The major strength of our study is not only the comparison of perinatal and neonatal outcomes of ART and spontaneous conception but also the assessment of the impact of different infertility diagnosis on pregnancy characteristics and outcomes in China. China has abolished the “one child” policy, and since 2016, it has entered into an era of the two-child policy. As a result, the number of infants is expected to increase greatly, which may promote the demand for ART. Our findings have extremely important clinical implications and may provide guidance for couples and obstetricians in determining whether ART is useful as a first-line treatment or as a last resort. Moreover, these findings may help in identifying likely perinatal and neonatal complications and provide information for the underlying pathogenic mechanisms.

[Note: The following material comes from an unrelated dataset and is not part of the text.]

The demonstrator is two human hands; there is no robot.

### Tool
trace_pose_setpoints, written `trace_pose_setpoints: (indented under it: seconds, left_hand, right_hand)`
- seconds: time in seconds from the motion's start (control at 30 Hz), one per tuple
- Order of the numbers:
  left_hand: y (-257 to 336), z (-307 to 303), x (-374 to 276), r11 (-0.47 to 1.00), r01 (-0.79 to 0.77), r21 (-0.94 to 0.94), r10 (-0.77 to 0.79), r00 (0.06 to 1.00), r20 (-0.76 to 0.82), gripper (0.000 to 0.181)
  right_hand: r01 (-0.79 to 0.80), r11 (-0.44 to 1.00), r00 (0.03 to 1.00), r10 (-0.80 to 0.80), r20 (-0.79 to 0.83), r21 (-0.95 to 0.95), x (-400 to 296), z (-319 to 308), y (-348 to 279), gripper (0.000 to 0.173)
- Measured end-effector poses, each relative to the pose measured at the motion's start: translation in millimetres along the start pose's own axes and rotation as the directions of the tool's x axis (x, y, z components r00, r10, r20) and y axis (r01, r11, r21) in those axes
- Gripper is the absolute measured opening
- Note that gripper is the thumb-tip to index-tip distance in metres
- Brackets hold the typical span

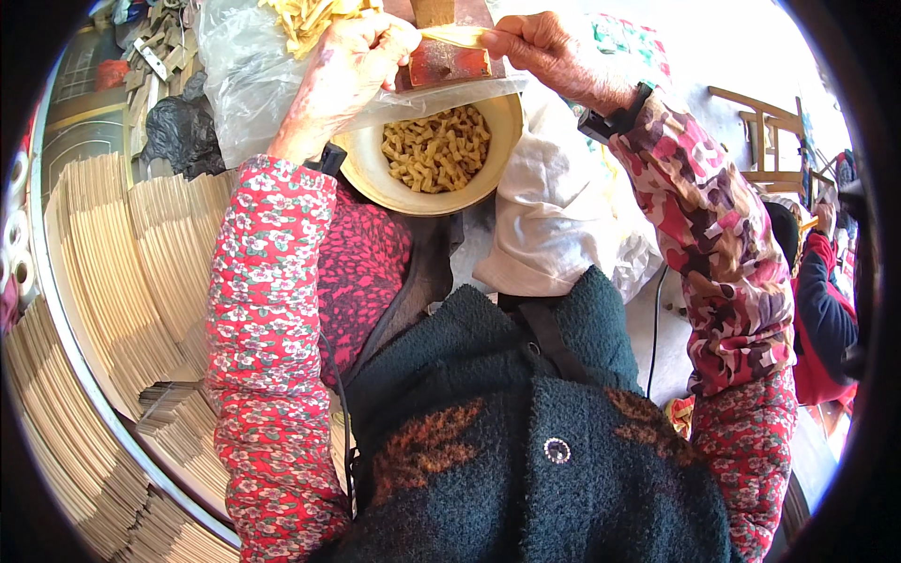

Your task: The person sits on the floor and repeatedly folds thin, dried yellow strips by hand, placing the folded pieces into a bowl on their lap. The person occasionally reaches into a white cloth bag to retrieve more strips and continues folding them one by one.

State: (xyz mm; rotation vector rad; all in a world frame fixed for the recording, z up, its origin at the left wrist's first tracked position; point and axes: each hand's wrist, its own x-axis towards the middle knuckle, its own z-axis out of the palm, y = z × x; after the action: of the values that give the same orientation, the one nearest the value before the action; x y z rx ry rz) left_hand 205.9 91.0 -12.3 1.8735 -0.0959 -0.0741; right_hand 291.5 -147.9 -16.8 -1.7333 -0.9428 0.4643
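Observation:
A pale yellow strip (pixel 454 35) is stretched between my two hands at the top of the view. My left hand (pixel 355 70) pinches its left end, and my right hand (pixel 545 53) pinches its right end. Just below the strip is a worn red and brown wooden block (pixel 450 65) on clear plastic sheeting. A heap of similar yellow strips (pixel 310 24) lies on the plastic beside my left hand. Nearer my body, a cream round basin (pixel 426 204) holds many small brownish knotted pieces (pixel 436 149).
Stacks of flat brown sheets (pixel 105 267) fill the left side. A black plastic bag (pixel 176 134) and wooden scraps (pixel 169 42) lie at upper left. White cloth (pixel 549 204) covers the lap at right. A wooden chair (pixel 771 137) and another person (pixel 820 324) are at far right.

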Motion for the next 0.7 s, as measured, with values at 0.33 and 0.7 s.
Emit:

There are, however, a few limitations of this study. First, the numbers of stillbirths and neonatal deaths were few; hence, these figures were not included in the main analysis, which may have given rise to the possibility of residual confounding in our results. Therefore, we could not accurately determine the severity of the effects of different infertility diagnosis on neonatal outcomes, nor can we identify the high-risk factors related to the long-term prognosis of the newborn. Another gap in the data that were available was the severity and treatment process of infertility. For example, data on the stage of endometriosis, baseline endocrine level, body mass index, duration of infertility, and ovarian stimulation protocol were incomplete. In addition, some information about environmental exposure (educational level, income level) was not included in this study, which may lead to bias. Further studies, particularly systematic reviews of observational studies such as the current study and prospective studies with adjustments for important confounders, will be required to confirm these initial findings.